**WHAT NEEDS TO BE DONE:** Starting at the line that holds "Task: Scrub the", transcribe every line to the end of the data exactly; include no other lines.

**DATA BELOW:**
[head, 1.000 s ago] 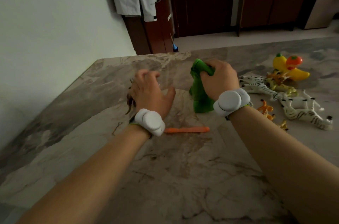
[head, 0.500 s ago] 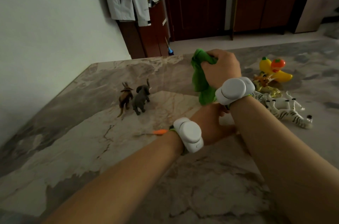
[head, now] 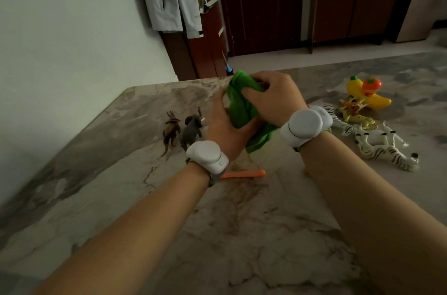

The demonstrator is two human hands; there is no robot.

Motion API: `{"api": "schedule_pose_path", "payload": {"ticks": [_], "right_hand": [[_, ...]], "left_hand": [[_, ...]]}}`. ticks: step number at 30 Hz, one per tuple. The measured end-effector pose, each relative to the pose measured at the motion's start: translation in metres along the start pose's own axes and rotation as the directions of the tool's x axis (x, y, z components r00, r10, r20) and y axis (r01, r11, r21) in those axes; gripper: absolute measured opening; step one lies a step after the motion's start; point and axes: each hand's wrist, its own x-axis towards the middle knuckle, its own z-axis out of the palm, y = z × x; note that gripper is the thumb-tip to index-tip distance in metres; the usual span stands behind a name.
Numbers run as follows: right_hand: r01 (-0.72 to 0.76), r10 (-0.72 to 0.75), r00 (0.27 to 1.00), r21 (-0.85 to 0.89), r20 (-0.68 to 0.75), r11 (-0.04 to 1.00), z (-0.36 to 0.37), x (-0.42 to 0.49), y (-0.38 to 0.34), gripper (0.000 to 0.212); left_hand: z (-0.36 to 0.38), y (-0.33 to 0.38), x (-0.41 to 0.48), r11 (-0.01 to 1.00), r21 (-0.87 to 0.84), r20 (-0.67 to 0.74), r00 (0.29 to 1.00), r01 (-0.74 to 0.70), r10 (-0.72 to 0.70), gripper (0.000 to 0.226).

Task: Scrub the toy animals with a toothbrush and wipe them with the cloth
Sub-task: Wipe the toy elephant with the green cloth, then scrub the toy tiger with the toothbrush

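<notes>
Over the middle of the bench, held up off the marble: green cloth, bunched and squeezed between both hands. Right hand clamped over the top of it, grip closed tight on the fabric. Left hand cupped underneath, fingers wrapped into the folds; can't tell whether a toy sits hidden inside the bundle. Probably the wiping step, so worth keeping the cloth wrapped all round whatever's in there and twisting a bit rather than just squeezing, and getting into legs and ears if it's a figure.

Just behind the left wrist, lying flat on the bench: orange toothbrush, untouched, only partly visible. Off to the left, standing upright side by side: brown animal and grey elephant, maybe finished already. Over on the right, a loose pile lying on their sides: zebras, spotted cat, with a yellow banana toy further back. Plenty left to scrub, by the look of it.
</notes>
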Motion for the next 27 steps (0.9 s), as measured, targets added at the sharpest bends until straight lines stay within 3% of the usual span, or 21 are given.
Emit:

**YOUR SOLUTION:**
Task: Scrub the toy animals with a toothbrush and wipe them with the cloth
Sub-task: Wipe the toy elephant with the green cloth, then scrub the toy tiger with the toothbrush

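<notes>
Over the middle of the bench, held up off the marble: green cloth, bunched and squeezed between both hands. Right hand clamped over the top of it, grip closed tight on the fabric. Left hand cupped underneath, fingers wrapped into the folds; can't tell whether a toy sits hidden inside the bundle. Probably the wiping step, so worth keeping the cloth wrapped all round whatever's in there and twisting a bit rather than just squeezing, and getting into legs and ears if it's a figure.

Just behind the left wrist, lying flat on the bench: orange toothbrush, untouched, only partly visible. Off to the left, standing upright side by side: brown animal and grey elephant, maybe finished already. Over on the right, a loose pile lying on their sides: zebras, spotted cat, with a yellow banana toy further back. Plenty left to scrub, by the look of it.
</notes>
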Motion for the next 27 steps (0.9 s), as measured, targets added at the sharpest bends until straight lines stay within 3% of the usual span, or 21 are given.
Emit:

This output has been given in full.